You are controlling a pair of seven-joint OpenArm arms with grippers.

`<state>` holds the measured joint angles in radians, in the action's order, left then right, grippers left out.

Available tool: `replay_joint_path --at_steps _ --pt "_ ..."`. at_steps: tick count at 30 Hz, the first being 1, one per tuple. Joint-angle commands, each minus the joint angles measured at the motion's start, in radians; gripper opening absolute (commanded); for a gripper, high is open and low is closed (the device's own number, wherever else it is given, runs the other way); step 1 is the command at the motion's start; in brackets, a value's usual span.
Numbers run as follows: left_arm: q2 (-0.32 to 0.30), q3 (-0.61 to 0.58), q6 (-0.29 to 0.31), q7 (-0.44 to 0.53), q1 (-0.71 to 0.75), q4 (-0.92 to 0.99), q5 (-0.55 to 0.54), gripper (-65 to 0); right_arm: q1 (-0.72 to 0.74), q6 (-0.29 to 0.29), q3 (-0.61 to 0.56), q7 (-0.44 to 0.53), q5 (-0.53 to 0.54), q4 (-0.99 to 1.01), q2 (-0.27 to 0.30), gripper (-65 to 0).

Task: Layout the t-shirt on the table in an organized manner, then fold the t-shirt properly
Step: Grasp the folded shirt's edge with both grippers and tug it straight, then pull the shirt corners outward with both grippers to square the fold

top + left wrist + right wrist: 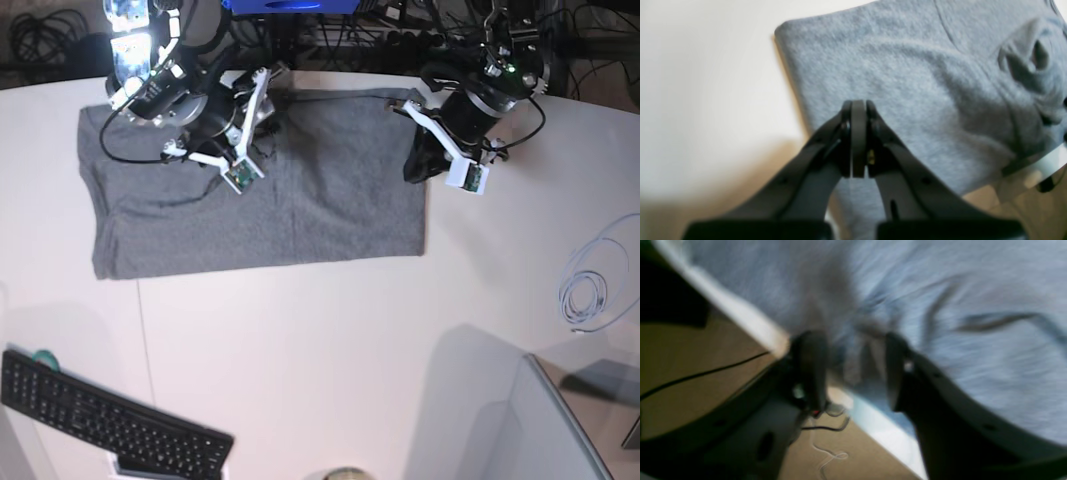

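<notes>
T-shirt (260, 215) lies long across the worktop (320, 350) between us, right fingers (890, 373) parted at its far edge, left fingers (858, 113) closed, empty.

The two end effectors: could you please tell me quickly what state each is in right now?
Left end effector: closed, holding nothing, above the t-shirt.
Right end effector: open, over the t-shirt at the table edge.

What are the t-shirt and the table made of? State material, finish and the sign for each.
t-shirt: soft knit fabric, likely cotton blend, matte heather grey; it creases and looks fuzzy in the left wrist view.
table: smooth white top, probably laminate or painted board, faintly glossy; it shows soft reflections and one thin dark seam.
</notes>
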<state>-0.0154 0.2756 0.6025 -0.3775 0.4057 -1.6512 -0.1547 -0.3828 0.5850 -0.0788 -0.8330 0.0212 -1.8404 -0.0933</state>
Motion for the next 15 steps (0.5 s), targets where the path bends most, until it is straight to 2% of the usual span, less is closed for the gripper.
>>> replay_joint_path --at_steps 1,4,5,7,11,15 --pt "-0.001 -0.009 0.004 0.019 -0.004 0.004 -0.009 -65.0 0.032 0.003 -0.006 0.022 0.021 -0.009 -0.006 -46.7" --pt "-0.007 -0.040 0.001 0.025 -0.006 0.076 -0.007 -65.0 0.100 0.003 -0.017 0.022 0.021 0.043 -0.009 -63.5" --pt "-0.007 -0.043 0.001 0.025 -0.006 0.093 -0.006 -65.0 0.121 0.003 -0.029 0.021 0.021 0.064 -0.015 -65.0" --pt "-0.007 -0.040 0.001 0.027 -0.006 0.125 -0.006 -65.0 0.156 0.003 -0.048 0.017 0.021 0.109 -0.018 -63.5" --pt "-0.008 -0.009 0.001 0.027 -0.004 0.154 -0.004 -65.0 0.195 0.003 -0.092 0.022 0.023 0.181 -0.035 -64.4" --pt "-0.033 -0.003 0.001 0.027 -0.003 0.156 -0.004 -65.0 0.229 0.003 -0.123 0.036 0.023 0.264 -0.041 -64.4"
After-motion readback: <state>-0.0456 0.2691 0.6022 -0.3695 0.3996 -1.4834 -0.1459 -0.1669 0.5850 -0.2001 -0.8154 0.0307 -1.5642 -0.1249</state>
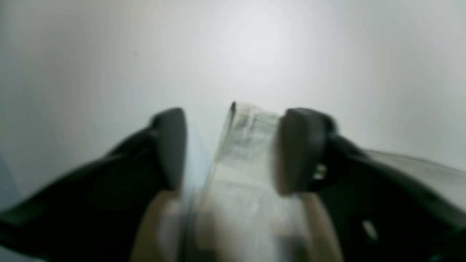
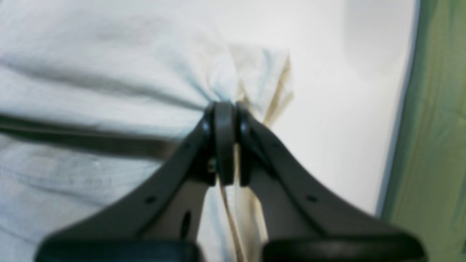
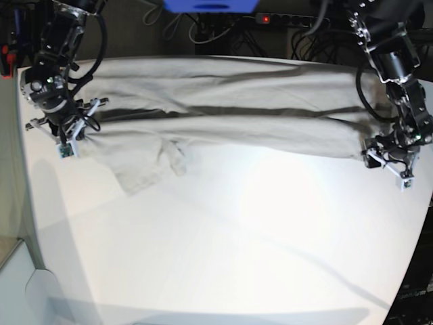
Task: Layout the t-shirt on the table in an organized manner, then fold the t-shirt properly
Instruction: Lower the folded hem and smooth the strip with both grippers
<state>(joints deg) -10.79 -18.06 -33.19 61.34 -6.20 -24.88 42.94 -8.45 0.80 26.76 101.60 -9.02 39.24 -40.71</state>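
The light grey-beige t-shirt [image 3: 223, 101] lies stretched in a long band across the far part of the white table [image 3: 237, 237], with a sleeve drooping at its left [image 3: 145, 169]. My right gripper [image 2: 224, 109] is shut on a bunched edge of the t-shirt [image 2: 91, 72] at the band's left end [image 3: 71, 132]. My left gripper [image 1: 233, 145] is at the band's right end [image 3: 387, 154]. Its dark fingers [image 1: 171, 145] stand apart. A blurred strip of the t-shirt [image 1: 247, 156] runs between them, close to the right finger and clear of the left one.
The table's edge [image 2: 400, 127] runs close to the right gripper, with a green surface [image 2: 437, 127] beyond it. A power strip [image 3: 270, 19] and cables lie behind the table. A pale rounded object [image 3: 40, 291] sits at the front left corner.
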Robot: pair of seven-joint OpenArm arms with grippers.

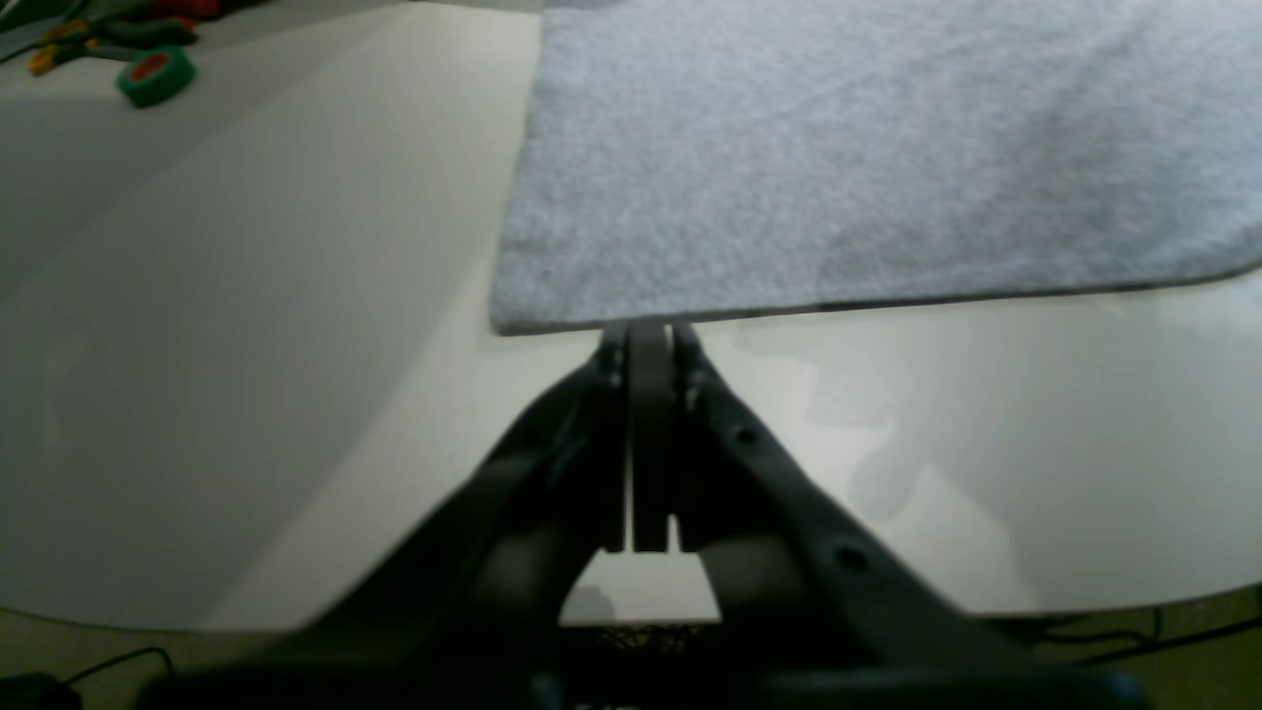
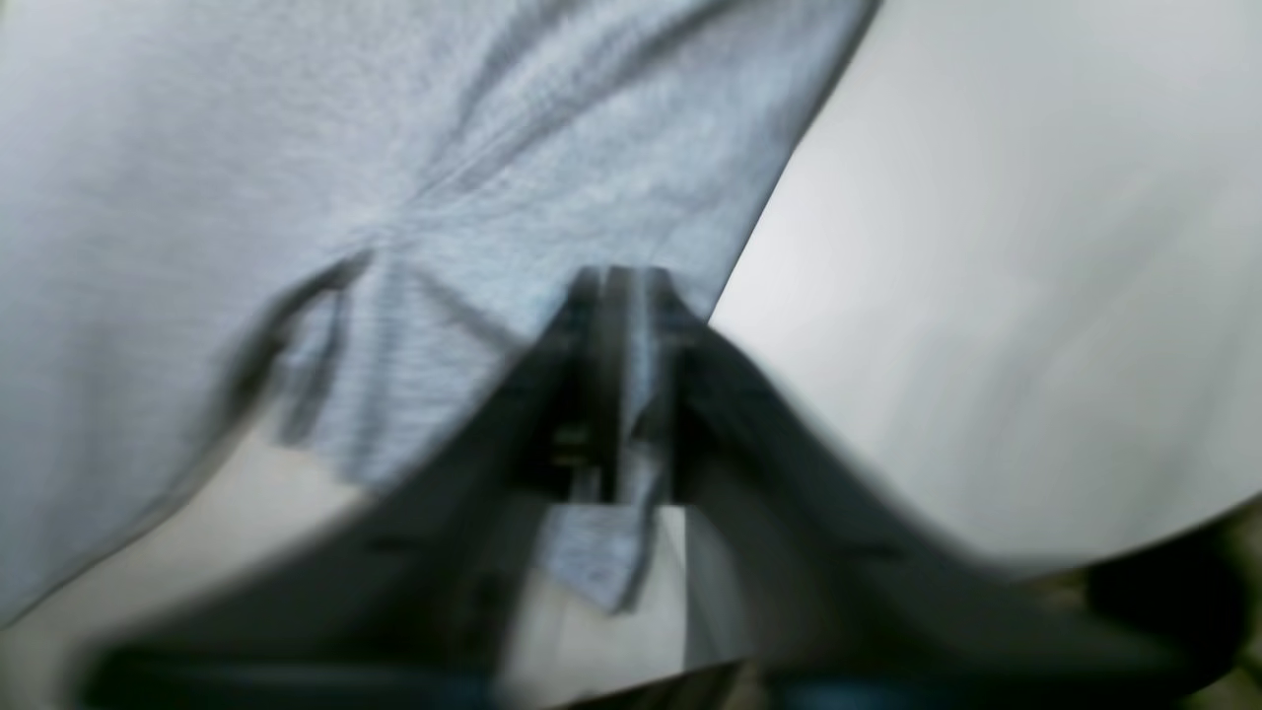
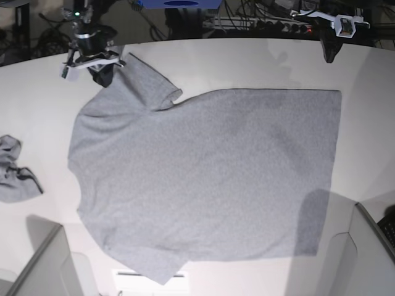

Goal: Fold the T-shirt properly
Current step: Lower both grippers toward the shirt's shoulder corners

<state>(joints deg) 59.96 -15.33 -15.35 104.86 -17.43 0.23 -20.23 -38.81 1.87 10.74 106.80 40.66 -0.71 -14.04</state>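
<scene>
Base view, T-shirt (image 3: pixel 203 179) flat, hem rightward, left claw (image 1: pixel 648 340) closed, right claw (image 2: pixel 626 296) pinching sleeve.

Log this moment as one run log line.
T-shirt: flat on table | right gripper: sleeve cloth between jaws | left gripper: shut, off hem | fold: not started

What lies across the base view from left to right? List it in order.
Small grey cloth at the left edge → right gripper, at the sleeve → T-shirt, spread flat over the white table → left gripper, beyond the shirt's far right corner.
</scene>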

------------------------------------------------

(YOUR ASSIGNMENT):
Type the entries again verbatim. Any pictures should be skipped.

(ANSWER AREA):
You are controlling a pair of seven-joint OpenArm arms with grippers.

`<state>` holds the measured joint angles in radians, in the action's order, left then right, grippers left out.

Available tool: `replay_joint_path --at_steps _ --pt "_ ..."`. at_steps: tick count at 30 Hz, the first being 1, one per tuple. Joint-angle commands, each minus the joint angles measured at the motion's start, in radians; gripper opening absolute (commanded); for a gripper, high is open and low is closed (the device's own number, wherever else it is given, runs the other way); step 1 is the command at the motion's start; in brackets, a value's usual span.
Numbers run as follows: left_arm: q2 (-0.32 to 0.30), q3 (-0.61 to 0.58), q6 (-0.29 to 0.31), q7 (-0.44 to 0.53), q1 (-0.71 to 0.75), q4 (-0.92 to 0.99), q5 (-0.55 to 0.54), gripper (-65 to 0); right_arm: q1 (-0.72 to 0.74), q6 (-0.29 to 0.29), q3 (-0.61 to 0.56), q7 (-0.44 to 0.53), q5 (-0.53 to 0.54), q4 (-0.99 to 1.01), q2 (-0.27 to 0.30), gripper (-65 to 0).

Task: Layout the t-shirt on the table in an organized manner, then fold the t-shirt properly
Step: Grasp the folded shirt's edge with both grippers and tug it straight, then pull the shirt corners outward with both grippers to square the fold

top + left wrist + right wrist: 

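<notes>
T-shirt (260, 215) lies long across the worktop (320, 350) between us, right fingers (890, 373) parted at its far edge, left fingers (858, 113) closed, empty.

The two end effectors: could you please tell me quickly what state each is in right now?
Left end effector: closed, holding nothing, above the t-shirt.
Right end effector: open, over the t-shirt at the table edge.

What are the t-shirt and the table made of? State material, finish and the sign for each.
t-shirt: soft knit fabric, likely cotton blend, matte heather grey; it creases and looks fuzzy in the left wrist view.
table: smooth white top, probably laminate or painted board, faintly glossy; it shows soft reflections and one thin dark seam.
</notes>
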<state>-0.0154 0.2756 0.6025 -0.3775 0.4057 -1.6512 -0.1547 -0.3828 0.5850 -0.0788 -0.8330 0.0212 -1.8404 -0.0933</state>
Motion for the next 15 steps (0.5 s), targets where the path bends most, until it is straight to 2% of the usual span, less is closed for the gripper.
>>> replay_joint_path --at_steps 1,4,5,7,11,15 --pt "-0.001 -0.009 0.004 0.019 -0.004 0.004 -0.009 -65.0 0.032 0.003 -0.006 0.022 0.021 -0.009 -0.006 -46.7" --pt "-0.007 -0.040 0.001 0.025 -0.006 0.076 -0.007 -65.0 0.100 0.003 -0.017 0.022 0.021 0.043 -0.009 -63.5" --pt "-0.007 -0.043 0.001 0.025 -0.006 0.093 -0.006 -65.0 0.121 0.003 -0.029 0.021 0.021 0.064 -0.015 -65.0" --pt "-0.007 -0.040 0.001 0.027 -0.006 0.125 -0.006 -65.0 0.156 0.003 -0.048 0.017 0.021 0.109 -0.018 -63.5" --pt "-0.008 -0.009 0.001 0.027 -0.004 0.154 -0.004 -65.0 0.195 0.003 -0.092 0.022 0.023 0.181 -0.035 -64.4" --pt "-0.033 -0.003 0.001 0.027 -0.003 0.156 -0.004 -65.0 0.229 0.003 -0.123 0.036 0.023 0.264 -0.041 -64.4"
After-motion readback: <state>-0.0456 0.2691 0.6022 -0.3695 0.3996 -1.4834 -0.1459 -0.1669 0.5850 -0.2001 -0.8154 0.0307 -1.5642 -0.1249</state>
Task: Layout the t-shirt on the table in an organized manner, then fold the t-shirt properly
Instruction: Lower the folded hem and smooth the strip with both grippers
<state>(joints deg) -10.79 -18.06 -33.19 61.34 -6.20 -24.88 42.94 -8.45 0.80 26.76 101.60 -9.02 39.24 -40.71</state>
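The light grey-beige t-shirt [image 3: 223, 101] lies stretched in a long band across the far part of the white table [image 3: 237, 237], with a sleeve drooping at its left [image 3: 145, 169]. My right gripper [image 2: 224, 109] is shut on a bunched edge of the t-shirt [image 2: 91, 72] at the band's left end [image 3: 71, 132]. My left gripper [image 1: 233, 145] is at the band's right end [image 3: 387, 154]. Its dark fingers [image 1: 171, 145] stand apart. A blurred strip of the t-shirt [image 1: 247, 156] runs between them, close to the right finger and clear of the left one.
The table's edge [image 2: 400, 127] runs close to the right gripper, with a green surface [image 2: 437, 127] beyond it. A power strip [image 3: 270, 19] and cables lie behind the table. A pale rounded object [image 3: 40, 291] sits at the front left corner.
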Robot: pair of seven-joint OpenArm arms with grippers.


Goal: Fold the T-shirt properly
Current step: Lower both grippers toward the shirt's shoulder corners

<state>(joints deg) 59.96 -15.33 -15.35 104.86 -17.43 0.23 -20.23 -38.81 1.87 10.74 106.80 40.66 -0.71 -14.04</state>
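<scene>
Base view, T-shirt (image 3: pixel 203 179) flat, hem rightward, left claw (image 1: pixel 648 340) closed, right claw (image 2: pixel 626 296) pinching sleeve.

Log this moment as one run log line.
T-shirt: flat on table | right gripper: sleeve cloth between jaws | left gripper: shut, off hem | fold: not started

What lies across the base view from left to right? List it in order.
Small grey cloth at the left edge → right gripper, at the sleeve → T-shirt, spread flat over the white table → left gripper, beyond the shirt's far right corner.
</scene>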

The exercise calls for nothing more than this answer.